Cancer Science | 2014
Yoko Otani; Tomohiro Miyake; Naofumi Kagara; Masafumi Shimoda; Yasuto Naoi; Naomi Maruyama; Atsuhi Shimomura; Kenzo Shimazu; Seung Jin Kim; Shinzaburo Noguchi
The breast cancer susceptibility gene 1 (BRCA1) and glutathione S‐transferase P1 (GSTP1) promoters are reportedly often methylated in breast cancer tissues. Their methylation status in surrounding normal breast tissues has not been examined thoroughly although this may well be important for a better understanding of breast carcinogenesis.

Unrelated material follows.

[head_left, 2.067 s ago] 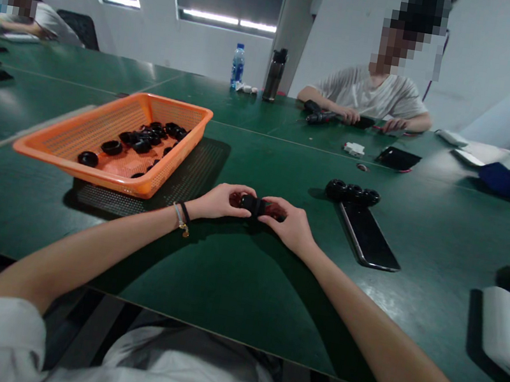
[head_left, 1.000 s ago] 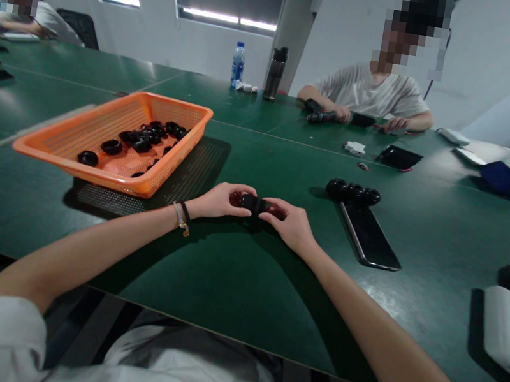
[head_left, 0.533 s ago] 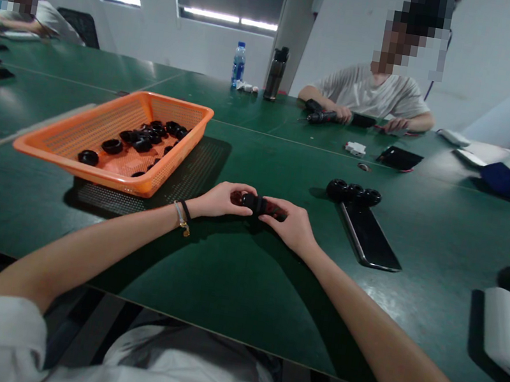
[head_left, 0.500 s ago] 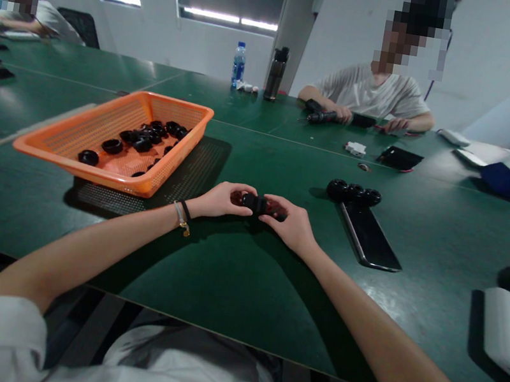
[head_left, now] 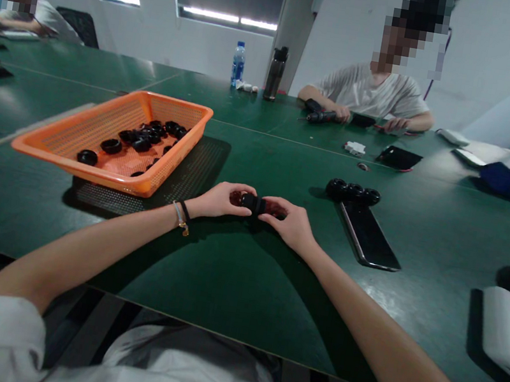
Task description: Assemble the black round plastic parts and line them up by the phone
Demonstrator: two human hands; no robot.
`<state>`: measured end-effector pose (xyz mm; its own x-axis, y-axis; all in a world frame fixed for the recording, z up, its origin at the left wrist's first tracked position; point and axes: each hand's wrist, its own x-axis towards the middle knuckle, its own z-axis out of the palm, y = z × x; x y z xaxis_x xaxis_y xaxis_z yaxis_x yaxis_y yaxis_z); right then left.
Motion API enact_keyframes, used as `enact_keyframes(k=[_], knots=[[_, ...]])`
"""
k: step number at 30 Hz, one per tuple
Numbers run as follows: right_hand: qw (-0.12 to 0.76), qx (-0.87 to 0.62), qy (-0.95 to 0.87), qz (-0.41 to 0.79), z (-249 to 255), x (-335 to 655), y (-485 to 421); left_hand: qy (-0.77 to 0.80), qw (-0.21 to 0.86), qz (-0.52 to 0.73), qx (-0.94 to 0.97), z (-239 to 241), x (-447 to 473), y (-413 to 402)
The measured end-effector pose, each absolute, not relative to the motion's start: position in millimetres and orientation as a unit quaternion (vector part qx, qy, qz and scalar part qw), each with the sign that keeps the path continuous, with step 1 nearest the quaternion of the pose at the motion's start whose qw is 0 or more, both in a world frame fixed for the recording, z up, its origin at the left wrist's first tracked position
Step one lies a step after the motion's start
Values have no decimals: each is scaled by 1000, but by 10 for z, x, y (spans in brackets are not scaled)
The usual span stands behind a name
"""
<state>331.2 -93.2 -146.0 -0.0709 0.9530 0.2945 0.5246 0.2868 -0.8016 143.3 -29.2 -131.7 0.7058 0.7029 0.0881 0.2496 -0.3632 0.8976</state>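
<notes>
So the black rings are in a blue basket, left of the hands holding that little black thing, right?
Not quite. The basket is orange, not blue. The head view shows it left of the left hand and right hand, which hold the little black thing between them, and the black rings lie inside it.

Only the fingers point(head_left: 276, 205) of the right hand point(head_left: 292, 224) have shifted slightly on the black part point(head_left: 253, 203).

Both hands point(head_left: 256, 212) on black part point(head_left: 252, 203) — green table point(head_left: 231, 278).
</notes>
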Motion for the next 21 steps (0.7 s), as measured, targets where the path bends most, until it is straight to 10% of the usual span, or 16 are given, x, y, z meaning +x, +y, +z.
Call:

In this study, BRCA1 and GSTP1 promoter methylation was examined by methylation‐specific PCR assay. Patients with BRCA1‐methylated (n = 15) or BRCA1‐unmethylated (n = 15) tumors and those with GSTP1‐methylated (n = 9) or GSTP1‐unmethylated (n = 11) tumors were included in the present study. Methylation status of manually micro‐dissected normal epithelial cells from the formalin‐fixed paraffin‐embedded sections of normal breast tissues adjacent to and distant from the tumors was examined at multiple sites (n = 1–5). Of the 15 patients with BRCA1‐methylated tumors, 9 harbored BRCA1 promoter methylation in at least one site of the normal breast tissues. However, no BRCA1 promoter methylation was observed at any site of the normal tissues of the 15 patients with BRCA1‐unmethylated tumors. No GSTP1 promoter methylation was observed in the normal tissues regardless of the methylation status of the tumors. The presence of BRCA1 promoter methylation in the normal tissues was confirmed in the epithelial cells enriched with the magnetic‐activated cell sorting method. Our findings suggest that a small proportion of normal breast epithelial cells with BRCA1 promoter methylation can be precursor cells from which BRCA1‐methylated breast tumors may originate. This does not apply to GSTP1 promoter methylation.